Carvalho nota que a China considera importante a relação com outros países emergentes e que não trata essas nações da mesma forma que as potências europeias e os Estados Unidos.
O governo chinês, inclusive, valoriza muito o G20 (em contraponto ao mais restrito G7) e fez pesados investimentos de infraestrutura para a realização da cúpula em Hangzhou. Com objetivo de reduzir a poluição e o trânsito, mandou fechar fábricas próximas da cidade e decretou feriado durante o evento.
“Existe uma questão geopolítica, uma apreensão chinesa, para entender bem como vai ser esse novo governo brasileiro na relação com os Estados Unidos. E se isso vai ou não afetar os interesses chineses”, observa o professor.
“É uma questão que parece estar subentendida nas perguntas que me fizeram bastante: se os negócios chineses vão ser prejudicados em função do que supostamente eles atribuem a uma proximidade maior do perfil do governo Temer com os Estados Unidos”, ressaltou.

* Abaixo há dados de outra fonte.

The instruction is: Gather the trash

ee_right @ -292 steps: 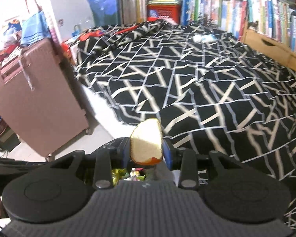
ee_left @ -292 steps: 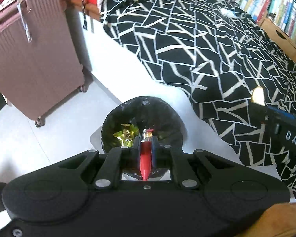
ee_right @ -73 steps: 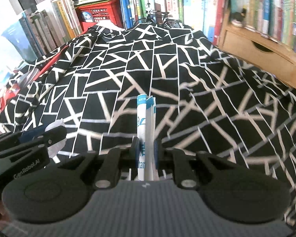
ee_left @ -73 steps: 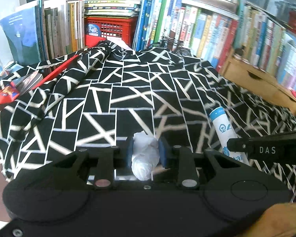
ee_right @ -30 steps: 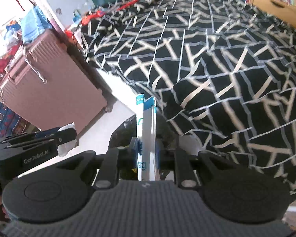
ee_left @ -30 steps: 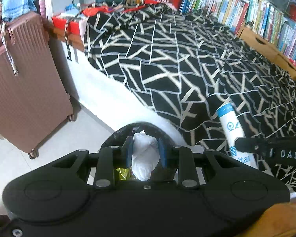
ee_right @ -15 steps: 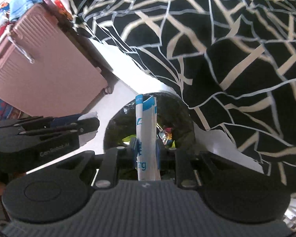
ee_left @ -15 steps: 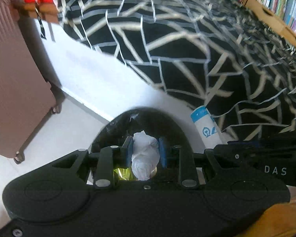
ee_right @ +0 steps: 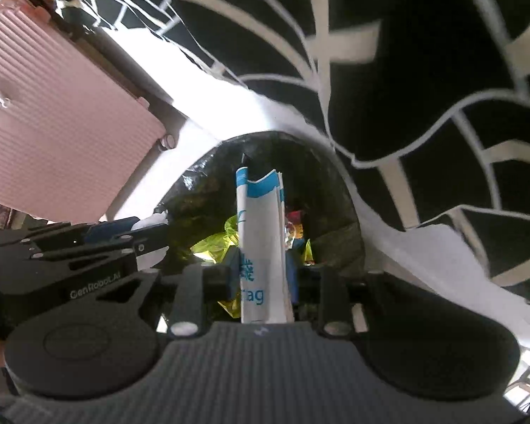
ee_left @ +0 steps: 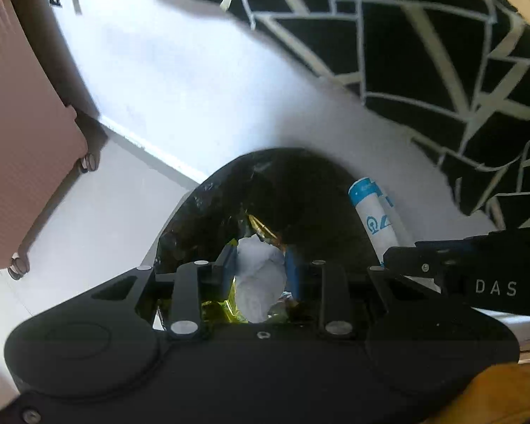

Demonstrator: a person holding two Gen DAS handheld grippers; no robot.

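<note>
A bin with a black liner (ee_left: 300, 176) stands on the floor against the bed, with yellow and red wrappers (ee_right: 212, 243) inside. My left gripper (ee_left: 259, 258) hangs over its mouth, pointing steeply down. Its jaws are opening, and a crumpled white tissue (ee_left: 259, 282) still sits between the blue pads, touching both. My right gripper (ee_right: 261, 258) is over the same bin (ee_right: 208, 190). Its jaws are opening too, with a white and blue paper bag (ee_right: 261, 229) upright between the pads. The left gripper (ee_right: 148, 233) shows at the left of the right wrist view.
A pink suitcase (ee_left: 17, 141) on wheels stands on the pale floor left of the bin. The bed's white side (ee_left: 194, 81) and its black and white patterned cover (ee_left: 424, 53) rise right behind the bin. A sleeve shows at the lower right.
Both grippers have dropped toward the bin, which now fills the middle of both views. The right jaws stand wider around the paper bag than half a second ago.
</note>
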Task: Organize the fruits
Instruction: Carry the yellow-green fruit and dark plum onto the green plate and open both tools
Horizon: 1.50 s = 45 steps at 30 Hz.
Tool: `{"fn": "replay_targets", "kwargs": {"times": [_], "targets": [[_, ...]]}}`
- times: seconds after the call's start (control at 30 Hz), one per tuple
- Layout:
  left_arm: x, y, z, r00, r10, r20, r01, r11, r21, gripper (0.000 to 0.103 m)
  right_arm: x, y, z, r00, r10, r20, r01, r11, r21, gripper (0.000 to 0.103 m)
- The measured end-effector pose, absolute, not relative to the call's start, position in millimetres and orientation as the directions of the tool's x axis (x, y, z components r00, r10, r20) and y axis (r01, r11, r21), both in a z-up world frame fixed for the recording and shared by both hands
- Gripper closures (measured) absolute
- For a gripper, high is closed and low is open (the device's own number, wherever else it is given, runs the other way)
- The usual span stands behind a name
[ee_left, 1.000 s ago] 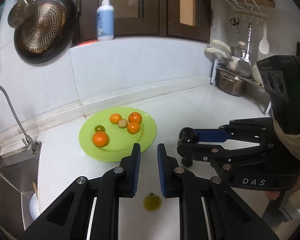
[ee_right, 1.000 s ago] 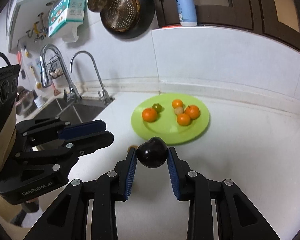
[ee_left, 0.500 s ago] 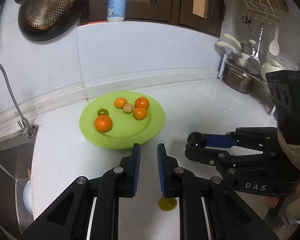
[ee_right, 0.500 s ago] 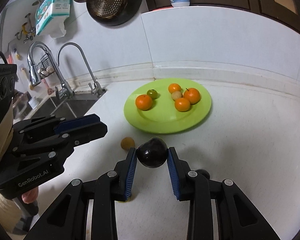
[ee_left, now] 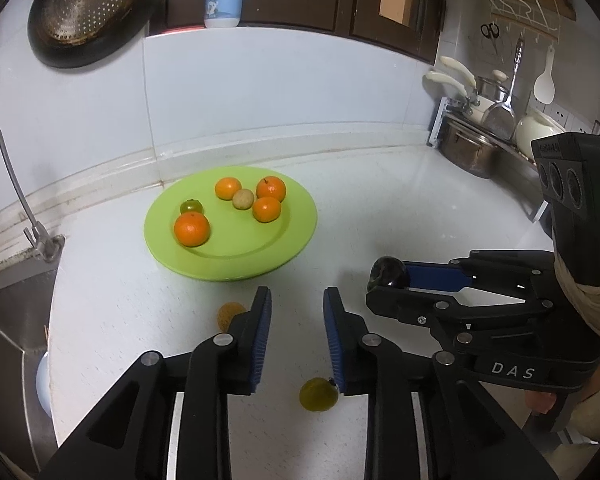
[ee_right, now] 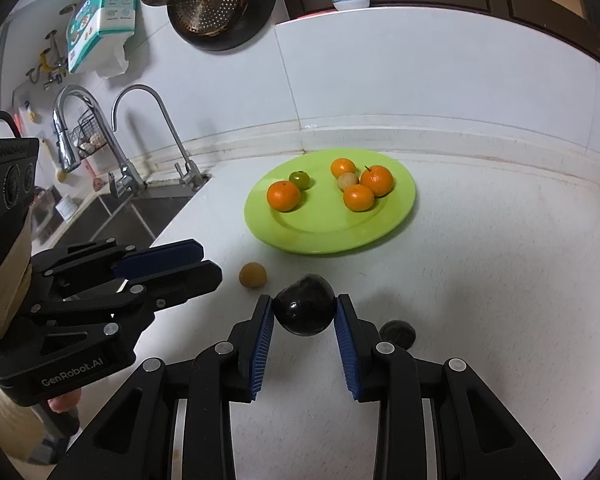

Durante o G20, também estão previstos encontros bilaterais de Temer com os governantes de Itália e Espanha no dia 5. Reuniões com Árabia Saudita e Japão ainda estão sendo negociadas.
O presidente também se reunirá no dia 3 com o diretor-geral da Organização Mundial do Comércio, o brasileiro Roberto Azevêdo, que foi eleito para o cargo com apoio do governo Dilma.

‘Maior parceiro’
A China desde 2009 é o maior parceiro comercial do Brasil, comprando principalmente matérias-primas, como soja e minério de ferro, e nos vendendo produtos industrializados.
Dessa forma, o foco da conversa de quarenta minutos entre Temer e o Xi Jinping será a economia. O presidente brasileiro deve priorizar três temas:
Temer deve falar ao presidente chinês sobre as reformas que pretende implementar no país para promover o ajuste fiscal, assim como apresentar oportunidades de investimento dentro do plano de concessões que está sendo elaborado para a área de infraestrutura.
Há expectativa de que Xi Jinping convide Temer para retornar ainda este ano à China para uma visita de Estado. Nesse tipo de encontro, diferentemente da reunião durante o G20, o presidente iria com uma grande comitiva de ministros e empresários para uma série de encontro entre as autoridades dos dois países.
Da parte da China, há grande interesse em construir uma ferrovia transoceânica ligando o Atlântico e o Pacífico, através do Brasil e do Peru, para baratear seu comércio com a América Latina.
Gigantesco, o projeto ainda está longe de sair do papel. Devido à diferença de bitolas dos trilhos de Brasil e Peru, exigiria a construção de um enorme centro de conexão no meio da floresta amazônica, com relevante impacto ambiental.